This is a quick review (from a too short afternoon visit) of Dachstein Glacier in Austria. It is also a story about backing up from an off-piste descent. You rarely hear / write stories about the decisions to turn back. But I think those might be good to hear more often. Generally, even when we write about exploring backcountry, we do not recommend anyone to push their limits too far. Common sense and feel often dictates what is allright to ski and what not. Also, remember to get a proper avie gear and even more importantly learn and study HOW to use it (you might want to check out our introductary series of avalanche knowledge).

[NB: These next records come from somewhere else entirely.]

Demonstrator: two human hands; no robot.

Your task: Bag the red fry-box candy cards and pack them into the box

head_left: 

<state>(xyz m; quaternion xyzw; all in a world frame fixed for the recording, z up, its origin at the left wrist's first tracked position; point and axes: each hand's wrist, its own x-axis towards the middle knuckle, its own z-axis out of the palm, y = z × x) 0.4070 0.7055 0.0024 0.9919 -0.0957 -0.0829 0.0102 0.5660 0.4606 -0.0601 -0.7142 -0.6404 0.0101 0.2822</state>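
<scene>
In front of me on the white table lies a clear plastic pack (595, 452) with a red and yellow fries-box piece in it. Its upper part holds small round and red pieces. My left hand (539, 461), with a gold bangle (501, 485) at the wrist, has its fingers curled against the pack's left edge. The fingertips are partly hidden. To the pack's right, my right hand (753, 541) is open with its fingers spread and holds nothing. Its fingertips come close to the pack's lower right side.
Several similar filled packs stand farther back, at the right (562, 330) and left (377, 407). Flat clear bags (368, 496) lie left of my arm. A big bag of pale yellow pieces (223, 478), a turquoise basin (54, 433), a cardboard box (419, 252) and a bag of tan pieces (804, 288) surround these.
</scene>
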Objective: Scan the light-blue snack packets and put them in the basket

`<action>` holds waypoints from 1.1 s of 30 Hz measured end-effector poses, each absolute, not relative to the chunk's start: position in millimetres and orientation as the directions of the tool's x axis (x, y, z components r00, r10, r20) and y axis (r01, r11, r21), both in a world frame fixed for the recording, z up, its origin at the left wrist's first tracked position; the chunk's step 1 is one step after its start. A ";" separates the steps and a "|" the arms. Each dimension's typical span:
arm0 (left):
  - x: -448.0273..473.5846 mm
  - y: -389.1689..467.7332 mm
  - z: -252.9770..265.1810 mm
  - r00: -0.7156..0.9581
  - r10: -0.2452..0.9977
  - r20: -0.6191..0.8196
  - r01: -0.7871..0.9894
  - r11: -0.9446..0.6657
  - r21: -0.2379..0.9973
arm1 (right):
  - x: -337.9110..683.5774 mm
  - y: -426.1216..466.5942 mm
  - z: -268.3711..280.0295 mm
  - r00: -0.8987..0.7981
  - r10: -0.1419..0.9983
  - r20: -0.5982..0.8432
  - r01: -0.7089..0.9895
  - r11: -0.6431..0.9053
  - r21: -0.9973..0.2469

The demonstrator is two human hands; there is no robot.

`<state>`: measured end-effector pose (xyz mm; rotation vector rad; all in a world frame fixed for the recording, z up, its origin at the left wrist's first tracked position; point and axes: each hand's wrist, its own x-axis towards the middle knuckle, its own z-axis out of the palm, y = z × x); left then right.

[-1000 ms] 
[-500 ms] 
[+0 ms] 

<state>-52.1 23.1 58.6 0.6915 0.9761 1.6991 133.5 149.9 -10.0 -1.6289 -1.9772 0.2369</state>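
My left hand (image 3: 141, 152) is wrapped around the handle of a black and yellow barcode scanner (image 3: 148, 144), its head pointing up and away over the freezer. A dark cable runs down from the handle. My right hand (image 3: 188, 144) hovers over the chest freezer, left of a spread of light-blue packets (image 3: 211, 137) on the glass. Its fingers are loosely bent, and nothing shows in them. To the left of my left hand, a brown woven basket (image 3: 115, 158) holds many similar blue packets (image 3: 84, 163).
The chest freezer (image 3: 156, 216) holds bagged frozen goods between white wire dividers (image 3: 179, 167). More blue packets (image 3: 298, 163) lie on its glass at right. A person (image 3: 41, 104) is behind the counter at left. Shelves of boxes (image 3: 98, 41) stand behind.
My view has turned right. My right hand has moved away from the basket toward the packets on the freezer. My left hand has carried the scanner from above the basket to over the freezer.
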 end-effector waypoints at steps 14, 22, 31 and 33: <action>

Ok, back to the topic. In my recent trip to Flachau, Austria, on the last day we decided to go and check out Dachstein Glacier near the village of Ramsau. We didn’t know what to expect (even our friend with local knowledge had only skied the smaller areas of the wast Ski Amade group).
I have to say I was really positively suprised. And humbled by the views and massive mountains. After skiing the circa 2,000 meter high so called kopfs and kogels near Flachau, this place really reminded of the likes of Chamonix and LaGrave. We only arrived by afternoon and skied the quite mellow terrain of the glacier, but even on the piste map there was some serious offering for ski touring and off piste descents (you rarely see these marked on the “official” piste maps!).
However, we were late in the afternoon and didn’t have any local knowledge. The route called Edelgriess looked very tempting, but also quite scary. To get into the start of the route you have to climb into a tunnel that goes throuhg the top of Koppen Stollen and then traverse some 200 meters above of very serious exposure. By looking from the view point ( or plateuau) of the gondola top station, it seemed that the traverse is much more serious than the famous traverses of, say, Glacier Rond in Chamonix or Pan de Rideau, LaGrave. And they say Austria is much mellower than France/Switzerland… (good and humbling for us flatlanders to notice the power of mountains once in a while…).
While I searched the web later, I found that local ski school/guides offered the route as medium level. So, we might have been overthinking/misevaluating the demand factor on the route. Anyway, the moral of the story is: it was getting late in the afternoon, we had no idea of the prevailing snowconditions and/or any other local knowledge. On the best case we would have skied the route and had fun and powder turns while doing it. The worst case… well, let’s say even gettin lost in the dark on a totally strange route in the big mountains is NOT fun (and trust me I’ve done that and been there too…).
Next time, if I ever get to the Dachstein again, I’ll hire a mountain guide or get to know some local or locals that ski the place on a regular basis. I can only recommend the place (for now) because of the stunning views, snow security and high mountain athmosphere you rarely find in the Eastern Alps. But I also have a feeling the place has alot of “hidden” potential for freeride/back country skiing.
There was plenty of snow even at the down station (altitude ~1700m)
Someone posted the entrance of the Edelgriess route on youtube, and I have to say that doesn’t look too shabby!